T-Mobile's bringing the "Uncarrier" model to Apple's new iPads and other tablets and offering 200 megabytes of free data a month "for life."
Customers can buy an iPad from T-Mobile with no money down and pay in 24 monthly installments. The 16-gigabyte iPad Air, for instance, normally costs $629. Under T-Mobile's offer, a customer would pay $26.25 a month for two years. An iPad Mini with Retina Display would cost $22.08 a month for 24 months. The no-money down option also applies to other tablets such as the Nexus 7.
T-Mobile is hoping that the iPad will bring in new revenue beyond smartphone plans. The company hasn't traditionally been strong with tablets, partially because it has never before sold the iPad. But Wednesday's announcement served as a coming out party of sorts for T-Mobile's tablet push.
It's an attractively priced offer in the short term. The no-money-down offer removes the high upfront cost of a tablet, while the 200 MB of data means users can use the device -- sparingly -- without incurring additional costs. T-Mobile called it an introductory offer, and Chief Marketing Officer Mike Sievert wouldn't comment on when it may raise the upfront cost.
Any customer with a T-Mobile-compatible tablet can go to a store to sign up -- regardless of whether they are a T-Mobile customer or not.
Like the other carriers, T-Mobile plans to sell the iPad Air on Nov. 1, with the iPad Mini with Retina Display available later that month.
As listed on Apple's site, T-Mobile will offer 200 megabytes of data for free to all tablet users, and people can pay up for more data in plans. For its customers, T-Mobile offers a $10 a month plan for 500MB of LTE data, which would be throttled down to the slower speed after. Non-T-Mobile customers can sign up for the same plan for $20 a month. There are also daily passes that include a $5 plan for 500 MB of 4G LTE data and $10 for 1 GB of data.
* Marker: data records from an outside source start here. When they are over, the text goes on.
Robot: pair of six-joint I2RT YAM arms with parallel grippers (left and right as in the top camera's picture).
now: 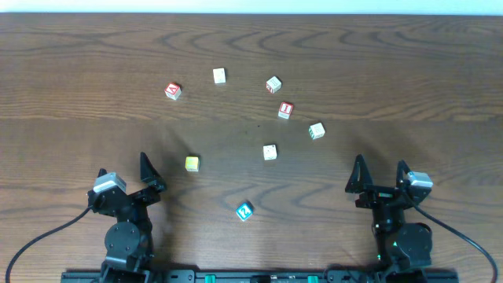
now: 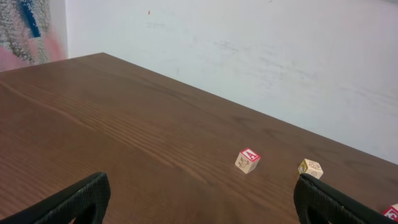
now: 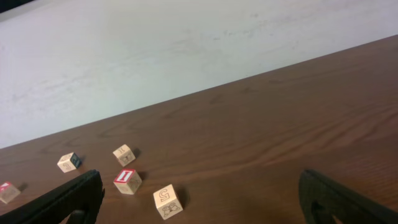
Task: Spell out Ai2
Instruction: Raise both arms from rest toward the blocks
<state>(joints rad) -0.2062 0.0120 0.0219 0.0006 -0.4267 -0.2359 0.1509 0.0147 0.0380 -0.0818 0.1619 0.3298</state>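
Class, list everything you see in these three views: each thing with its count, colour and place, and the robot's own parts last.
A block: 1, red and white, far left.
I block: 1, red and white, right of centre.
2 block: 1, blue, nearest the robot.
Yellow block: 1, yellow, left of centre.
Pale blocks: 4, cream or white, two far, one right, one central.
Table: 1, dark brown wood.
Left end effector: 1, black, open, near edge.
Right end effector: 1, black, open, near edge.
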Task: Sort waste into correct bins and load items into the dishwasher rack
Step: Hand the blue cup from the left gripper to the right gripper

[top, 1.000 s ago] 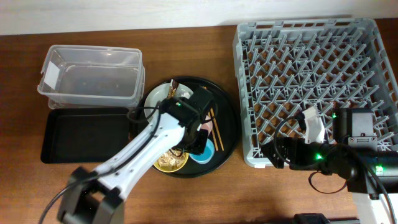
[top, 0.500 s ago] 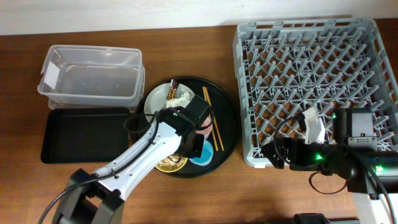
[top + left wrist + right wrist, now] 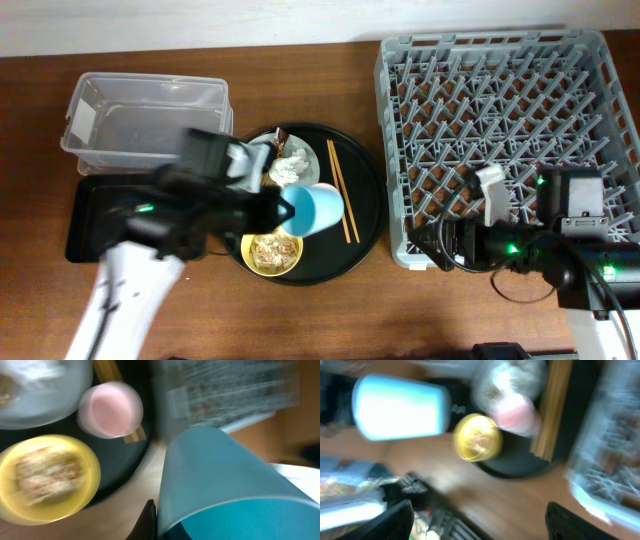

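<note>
Fingers: left gripper (image 3: 283, 210) is clamped on the light blue cup (image 3: 314, 208), tipped sideways above the large round black tray (image 3: 368, 215). Right gripper (image 3: 480, 512) is spread wide, holding nothing.
Done: nothing, I'd say. The big grey plastic peg rack (image 3: 500, 100) is bare, and the clear plastic tub (image 3: 150, 78) looks empty.
Left: pink cup (image 3: 110, 410), pale grey plate (image 3: 65, 400), small yellow bowl (image 3: 272, 252) of crumbs, wooden chopsticks (image 3: 340, 190), crumpled white tissue (image 3: 292, 163).
In the way: the rack's near wall, probably.

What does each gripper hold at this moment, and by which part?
The left gripper holds the light blue cup, tipped sideways, at its left end in the overhead view, apparently the rim. The right gripper holds nothing.
</note>
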Motion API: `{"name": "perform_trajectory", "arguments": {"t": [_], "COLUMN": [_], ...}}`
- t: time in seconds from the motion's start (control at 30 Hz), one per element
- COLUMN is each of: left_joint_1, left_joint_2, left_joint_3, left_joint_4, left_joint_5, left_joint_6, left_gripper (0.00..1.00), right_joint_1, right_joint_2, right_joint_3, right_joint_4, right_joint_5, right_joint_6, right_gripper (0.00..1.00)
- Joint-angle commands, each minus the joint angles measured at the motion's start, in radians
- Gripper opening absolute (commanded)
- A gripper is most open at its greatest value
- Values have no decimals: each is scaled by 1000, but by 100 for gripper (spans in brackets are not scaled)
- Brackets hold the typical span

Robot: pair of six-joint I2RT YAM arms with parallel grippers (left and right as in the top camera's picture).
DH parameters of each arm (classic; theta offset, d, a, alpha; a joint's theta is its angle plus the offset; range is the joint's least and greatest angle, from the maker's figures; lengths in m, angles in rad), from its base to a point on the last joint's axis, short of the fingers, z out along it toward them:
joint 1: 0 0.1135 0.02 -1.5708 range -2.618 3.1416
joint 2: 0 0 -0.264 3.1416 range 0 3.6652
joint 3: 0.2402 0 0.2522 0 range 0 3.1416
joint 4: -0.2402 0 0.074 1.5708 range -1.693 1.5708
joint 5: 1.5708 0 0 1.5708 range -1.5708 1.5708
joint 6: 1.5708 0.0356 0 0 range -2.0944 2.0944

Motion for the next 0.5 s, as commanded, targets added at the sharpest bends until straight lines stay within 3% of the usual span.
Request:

The other plans, which cost $30 for 2.5 GB of data a month or $40 for 4.5 GB of data, are roughly in line with the other carriers.
Customers on a regular post-paid plan are able to take their tablets overseas and get free unlimited data, although it is of the slower 2G variety, similar to the international roaming plan T-Mobile unveiled earlier this month.
Lastly, T-Mobile said it would accept trade-ins of tablets, cellular connected or Wi-Fi, in exchange for a discount on a new tablet.
Sprint, meanwhile, touted an offer for 2 GB of data for $15 a month, or double the normal data it usually doles out at that price.